*Work order:*
Print exactly the lines below between the line holding "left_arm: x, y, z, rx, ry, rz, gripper" and the line holding "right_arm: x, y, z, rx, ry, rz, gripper", inclusive, and nothing more.

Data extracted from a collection
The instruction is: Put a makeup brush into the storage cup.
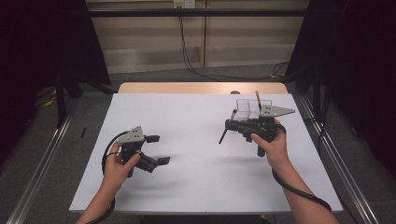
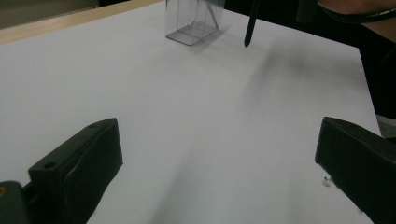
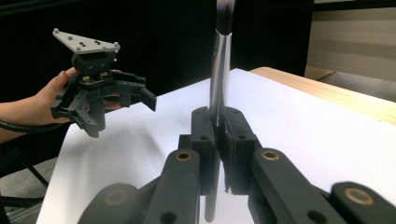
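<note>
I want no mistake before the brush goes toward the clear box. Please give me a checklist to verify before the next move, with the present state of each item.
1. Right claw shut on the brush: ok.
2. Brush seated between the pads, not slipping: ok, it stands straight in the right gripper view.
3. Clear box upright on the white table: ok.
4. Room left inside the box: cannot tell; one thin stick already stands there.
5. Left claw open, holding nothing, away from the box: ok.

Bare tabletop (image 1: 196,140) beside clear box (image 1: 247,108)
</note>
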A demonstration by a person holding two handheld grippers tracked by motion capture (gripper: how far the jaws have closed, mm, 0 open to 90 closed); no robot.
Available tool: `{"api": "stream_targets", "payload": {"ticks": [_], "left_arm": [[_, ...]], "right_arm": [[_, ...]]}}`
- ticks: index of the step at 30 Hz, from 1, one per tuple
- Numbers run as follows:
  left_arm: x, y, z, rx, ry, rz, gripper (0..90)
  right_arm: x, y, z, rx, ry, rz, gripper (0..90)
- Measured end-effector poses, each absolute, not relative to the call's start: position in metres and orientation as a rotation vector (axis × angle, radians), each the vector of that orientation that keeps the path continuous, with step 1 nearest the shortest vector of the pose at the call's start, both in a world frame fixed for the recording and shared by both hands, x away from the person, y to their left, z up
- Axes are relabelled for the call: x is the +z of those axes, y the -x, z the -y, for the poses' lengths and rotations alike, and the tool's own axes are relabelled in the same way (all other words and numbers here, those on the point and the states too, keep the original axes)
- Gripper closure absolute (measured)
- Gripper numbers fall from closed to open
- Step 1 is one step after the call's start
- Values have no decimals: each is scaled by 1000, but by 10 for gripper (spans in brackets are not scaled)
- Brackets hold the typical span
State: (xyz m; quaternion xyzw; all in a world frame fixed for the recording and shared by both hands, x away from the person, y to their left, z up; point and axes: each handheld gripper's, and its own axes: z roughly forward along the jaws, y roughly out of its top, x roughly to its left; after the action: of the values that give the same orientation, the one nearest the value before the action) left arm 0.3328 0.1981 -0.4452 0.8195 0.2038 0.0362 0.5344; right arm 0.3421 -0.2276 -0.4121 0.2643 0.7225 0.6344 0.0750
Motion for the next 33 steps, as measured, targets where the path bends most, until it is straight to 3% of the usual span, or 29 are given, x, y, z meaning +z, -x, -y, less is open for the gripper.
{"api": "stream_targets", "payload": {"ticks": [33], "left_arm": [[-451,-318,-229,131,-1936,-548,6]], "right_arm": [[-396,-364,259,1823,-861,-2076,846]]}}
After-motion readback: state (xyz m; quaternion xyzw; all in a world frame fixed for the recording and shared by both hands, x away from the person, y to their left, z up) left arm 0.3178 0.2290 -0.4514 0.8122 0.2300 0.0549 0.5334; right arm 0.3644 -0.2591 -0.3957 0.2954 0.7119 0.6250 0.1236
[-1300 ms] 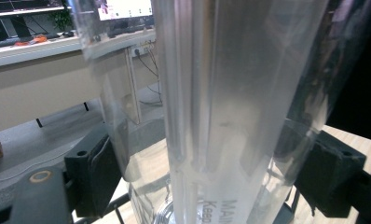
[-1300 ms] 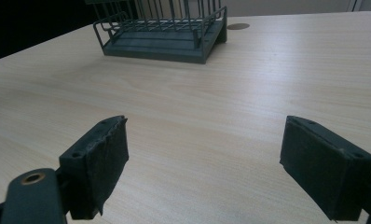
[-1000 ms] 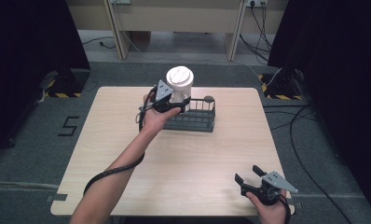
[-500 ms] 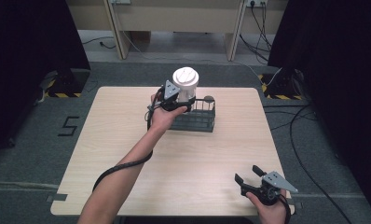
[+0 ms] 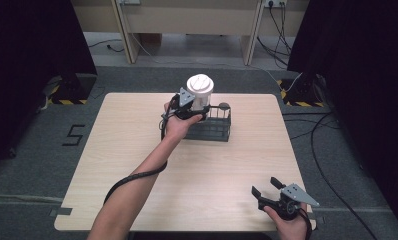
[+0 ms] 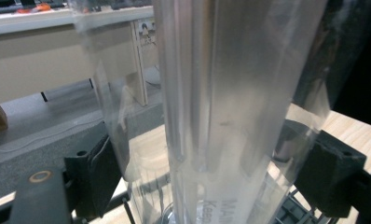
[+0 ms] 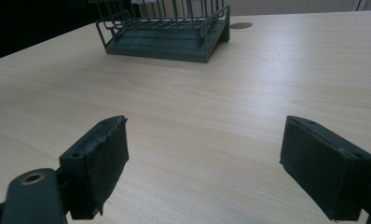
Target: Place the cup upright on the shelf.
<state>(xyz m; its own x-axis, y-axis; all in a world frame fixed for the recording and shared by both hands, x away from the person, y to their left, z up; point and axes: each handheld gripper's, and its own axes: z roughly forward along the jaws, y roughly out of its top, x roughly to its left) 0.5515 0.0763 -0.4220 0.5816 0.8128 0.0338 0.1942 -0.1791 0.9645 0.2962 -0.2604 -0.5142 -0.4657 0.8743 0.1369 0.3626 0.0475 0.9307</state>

*Expected answer:*
  left_arm: x, y, z, rx, ry, rz, gripper (0..90)
  right_arm: x, y, z, rx, ry, rz, gripper (0..90)

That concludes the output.